* [ACTIVITY]: In the listing below, find each line with the string "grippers" and report it.

* [DATA UNDER STUDY]:
------------------------------------

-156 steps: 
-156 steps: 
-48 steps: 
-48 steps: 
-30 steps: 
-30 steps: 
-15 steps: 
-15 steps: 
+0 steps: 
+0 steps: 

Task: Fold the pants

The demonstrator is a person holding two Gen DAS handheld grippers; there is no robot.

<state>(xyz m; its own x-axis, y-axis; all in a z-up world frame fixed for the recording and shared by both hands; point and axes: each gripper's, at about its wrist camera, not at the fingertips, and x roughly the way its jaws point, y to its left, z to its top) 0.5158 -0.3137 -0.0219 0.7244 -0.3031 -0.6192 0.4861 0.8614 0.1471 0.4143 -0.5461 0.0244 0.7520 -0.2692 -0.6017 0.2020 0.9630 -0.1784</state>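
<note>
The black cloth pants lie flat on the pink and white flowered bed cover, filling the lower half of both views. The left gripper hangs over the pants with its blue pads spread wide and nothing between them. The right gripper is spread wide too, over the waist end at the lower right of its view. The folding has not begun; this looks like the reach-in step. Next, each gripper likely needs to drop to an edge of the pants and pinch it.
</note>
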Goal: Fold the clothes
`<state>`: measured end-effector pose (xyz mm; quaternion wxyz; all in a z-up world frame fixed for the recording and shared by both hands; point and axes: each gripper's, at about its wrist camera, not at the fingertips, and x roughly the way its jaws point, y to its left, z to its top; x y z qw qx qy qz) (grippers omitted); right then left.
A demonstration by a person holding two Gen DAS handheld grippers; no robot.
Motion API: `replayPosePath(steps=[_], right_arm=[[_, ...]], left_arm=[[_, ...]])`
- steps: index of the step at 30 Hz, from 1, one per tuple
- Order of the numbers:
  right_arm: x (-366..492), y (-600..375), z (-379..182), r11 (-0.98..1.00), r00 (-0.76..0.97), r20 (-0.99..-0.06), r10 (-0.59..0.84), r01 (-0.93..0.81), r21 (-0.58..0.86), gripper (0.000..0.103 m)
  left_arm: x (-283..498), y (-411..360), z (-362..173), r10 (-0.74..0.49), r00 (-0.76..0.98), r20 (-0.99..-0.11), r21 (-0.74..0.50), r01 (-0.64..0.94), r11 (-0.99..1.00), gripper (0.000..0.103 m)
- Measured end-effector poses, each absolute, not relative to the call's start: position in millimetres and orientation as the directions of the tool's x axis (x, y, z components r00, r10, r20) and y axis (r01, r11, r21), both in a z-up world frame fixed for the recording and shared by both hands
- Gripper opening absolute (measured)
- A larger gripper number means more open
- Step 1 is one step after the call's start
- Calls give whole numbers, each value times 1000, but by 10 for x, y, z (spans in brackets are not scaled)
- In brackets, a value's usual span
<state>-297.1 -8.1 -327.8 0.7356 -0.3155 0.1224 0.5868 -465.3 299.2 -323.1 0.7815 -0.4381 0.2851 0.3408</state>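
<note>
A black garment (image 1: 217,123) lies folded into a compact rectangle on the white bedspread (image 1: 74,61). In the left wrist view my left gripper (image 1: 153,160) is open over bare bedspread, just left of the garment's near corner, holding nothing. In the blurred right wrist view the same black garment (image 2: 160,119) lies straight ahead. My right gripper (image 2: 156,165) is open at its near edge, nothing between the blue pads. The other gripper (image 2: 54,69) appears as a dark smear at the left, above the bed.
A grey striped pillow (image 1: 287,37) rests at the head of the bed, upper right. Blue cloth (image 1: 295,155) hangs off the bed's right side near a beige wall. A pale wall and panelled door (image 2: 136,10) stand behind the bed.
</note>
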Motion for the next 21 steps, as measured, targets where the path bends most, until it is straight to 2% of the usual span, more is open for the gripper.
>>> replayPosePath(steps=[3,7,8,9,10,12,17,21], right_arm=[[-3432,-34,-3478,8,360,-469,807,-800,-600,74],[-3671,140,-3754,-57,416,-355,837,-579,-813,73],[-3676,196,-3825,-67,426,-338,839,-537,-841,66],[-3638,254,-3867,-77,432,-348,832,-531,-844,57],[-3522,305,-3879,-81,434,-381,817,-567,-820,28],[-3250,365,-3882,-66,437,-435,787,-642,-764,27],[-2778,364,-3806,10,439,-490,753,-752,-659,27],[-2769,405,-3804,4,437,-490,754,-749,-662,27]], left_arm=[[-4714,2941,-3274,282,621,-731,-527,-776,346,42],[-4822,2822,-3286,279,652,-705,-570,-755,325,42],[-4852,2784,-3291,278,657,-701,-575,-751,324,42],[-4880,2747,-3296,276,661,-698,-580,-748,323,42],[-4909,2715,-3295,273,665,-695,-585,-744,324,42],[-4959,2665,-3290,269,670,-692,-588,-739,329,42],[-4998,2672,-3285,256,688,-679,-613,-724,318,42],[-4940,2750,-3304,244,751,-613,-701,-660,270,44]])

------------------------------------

* [RESULT]:
The demonstrator is a person holding two Gen DAS handheld grippers; there is no robot.
`<state>`: measured end-effector pose (xyz mm; quaternion wxyz; all in a z-up world frame fixed for the recording and shared by both hands; point and axes: each gripper's, at about its wrist camera, not at the fingertips, and x roughly the way its jaws point, y to its left, z to its top; x y z qw qx qy qz) (grippers omitted); right then left.
A demonstration by a person holding two Gen DAS handheld grippers; no robot.

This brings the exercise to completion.